C++ pointer . I want to know about the logic

Question

i have a question on pointer concept which i could not find a logical answer to

#include<conio.h>
#include<iostream.h>
void main()
{
    int arr[10];
    clrscr();
    cout<<*arr+5 - *arr+3;
    getch();
}

even if i assign arr[0]=10; (or any other value)

the compiler gives answer 8 but how . I can not see(understand) how operator precedence and associativity does solve it.

I will be grateful to you.

Answer 1

Because of *arr - *arr is 0 and 5 + 3 is 8.

The result you may be expecting is the result of:

cout<<(*arr+5) - (*arr+3);

Answer 2

编译器给出答案8，因为该操作仅等效于：（* arr-* arr）+ 5 + 3 =8。
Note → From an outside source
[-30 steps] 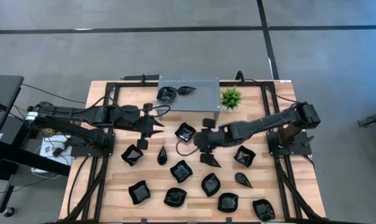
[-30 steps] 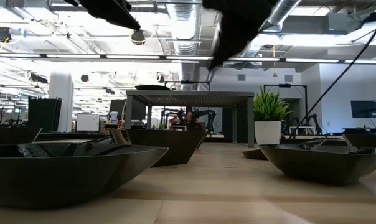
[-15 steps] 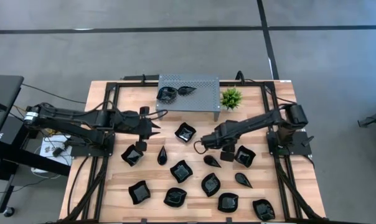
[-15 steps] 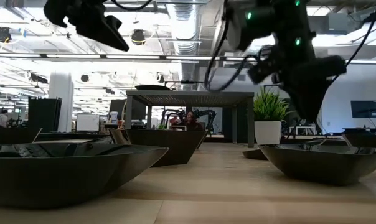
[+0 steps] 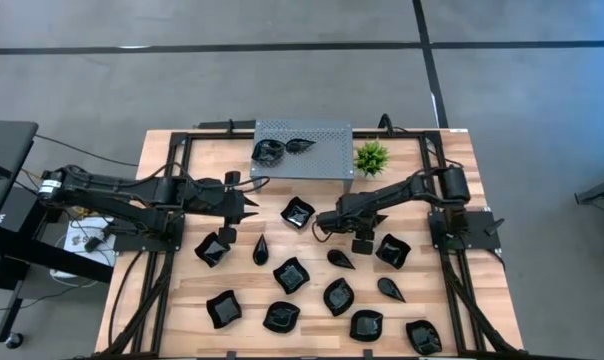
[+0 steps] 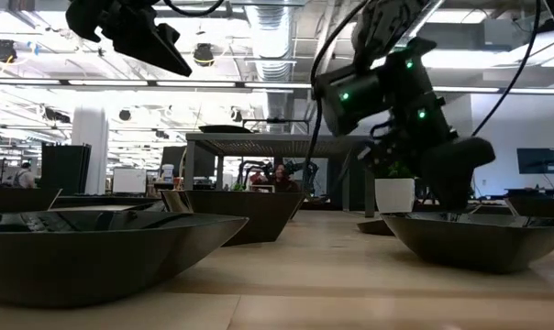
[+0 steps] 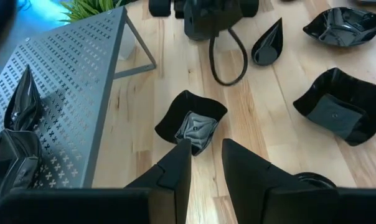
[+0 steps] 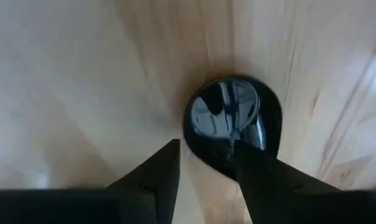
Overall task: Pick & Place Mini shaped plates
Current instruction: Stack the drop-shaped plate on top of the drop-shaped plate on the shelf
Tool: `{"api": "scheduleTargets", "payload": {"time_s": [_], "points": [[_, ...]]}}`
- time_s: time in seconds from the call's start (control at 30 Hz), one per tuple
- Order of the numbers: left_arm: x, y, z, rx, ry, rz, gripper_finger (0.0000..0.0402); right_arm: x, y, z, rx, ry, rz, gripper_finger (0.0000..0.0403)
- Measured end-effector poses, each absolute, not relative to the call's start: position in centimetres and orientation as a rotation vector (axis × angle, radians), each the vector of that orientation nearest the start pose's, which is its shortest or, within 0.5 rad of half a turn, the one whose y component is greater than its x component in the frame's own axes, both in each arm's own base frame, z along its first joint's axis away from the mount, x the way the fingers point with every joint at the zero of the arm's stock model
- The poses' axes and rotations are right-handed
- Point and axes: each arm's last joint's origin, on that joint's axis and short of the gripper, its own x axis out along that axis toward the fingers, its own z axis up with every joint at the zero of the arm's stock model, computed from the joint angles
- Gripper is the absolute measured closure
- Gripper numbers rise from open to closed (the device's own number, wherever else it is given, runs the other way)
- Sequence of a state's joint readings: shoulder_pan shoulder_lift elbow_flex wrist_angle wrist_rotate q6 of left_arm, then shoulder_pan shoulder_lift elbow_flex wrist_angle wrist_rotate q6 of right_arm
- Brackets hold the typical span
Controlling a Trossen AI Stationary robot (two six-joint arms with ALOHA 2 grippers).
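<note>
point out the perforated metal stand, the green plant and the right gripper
perforated metal stand (image 5: 317,140): high view, bare part of its grey top.
green plant (image 5: 371,157): high view, middle of its leaves.
right gripper (image 8: 203,160): right wrist view, midway between its fingertips.

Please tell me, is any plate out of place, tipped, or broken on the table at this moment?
Nothing stands out. Two black plates lie on the grey perforated stand; the rest sit upright and separate on the wooden table. The right tool is open over a teardrop plate. The left tool is open, apart from the wavy-edged square plate.
</note>
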State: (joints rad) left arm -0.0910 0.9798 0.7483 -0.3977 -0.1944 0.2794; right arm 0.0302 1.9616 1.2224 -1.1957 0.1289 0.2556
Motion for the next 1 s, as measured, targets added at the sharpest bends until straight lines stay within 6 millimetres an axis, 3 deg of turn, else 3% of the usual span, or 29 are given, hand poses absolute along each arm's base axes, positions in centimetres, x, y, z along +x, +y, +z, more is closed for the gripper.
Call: {"api": "scheduleTargets", "payload": {"time_s": [0.17,0.4,0.57,0.77,1.0], "points": [[20.3,-1.3,26.8,0.359,0.631,0.012,0.0309,30.9,-0.1,13.1,0.068,1.927,-0.304,0.0285],[20.3,-1.3,26.9,0.358,0.622,0.014,0.0309,31.2,-0.6,13.3,0.146,1.890,-0.289,0.0392],[20.4,-1.3,27.0,0.358,0.618,0.014,0.0309,32.2,-0.4,14.3,0.142,1.845,-0.285,0.0388],[20.4,-1.3,27.0,0.358,0.617,0.014,0.0309,33.8,0.2,18.1,0.108,1.833,-0.273,0.0396],[20.5,-1.3,27.1,0.356,0.599,0.017,0.0309,36.3,1.1,25.6,-0.041,1.652,-0.330,0.0399]]}}
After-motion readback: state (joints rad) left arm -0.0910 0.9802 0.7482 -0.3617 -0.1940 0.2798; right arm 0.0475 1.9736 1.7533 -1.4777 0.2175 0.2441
如果要将标量添加到指针，然后获取引用的值，则必须使用括号* （arr + 5）。

Answer 3

If you look at the precedence table, for example here:

http://en.cppreference.com/w/cpp/language/operator_precedence

then you'll notice that the dereference operator (*) has higher priority than addition/subtraction (+/-) operators (they are in group no. 3 and 6 respectively). This is why the first operation that is performed is getting the value that the arr variable is pointing to, ie this part:

*arr

After this, the addition/subtraction is performed. The value that arr is pointing to doesn't matter since it gets reducted anyway.

This is how you should read this expression:

(*arr) + 5 - (*arr) + 3

and (*arr) - (*arr) is 0, no matter what value it points to.

EDIT: What I've written above is apparently true in your case and your compiler, but look at the @Konrad Rudolph comments to this answer.

And, if you are curious, how the compiler knows if, for example, the '*' should be treated as multiplication or dereference operator: it resolves this problem by looking at the number of arguments - if there's only one, than it's derefence, and if there are two, then it's multiplying.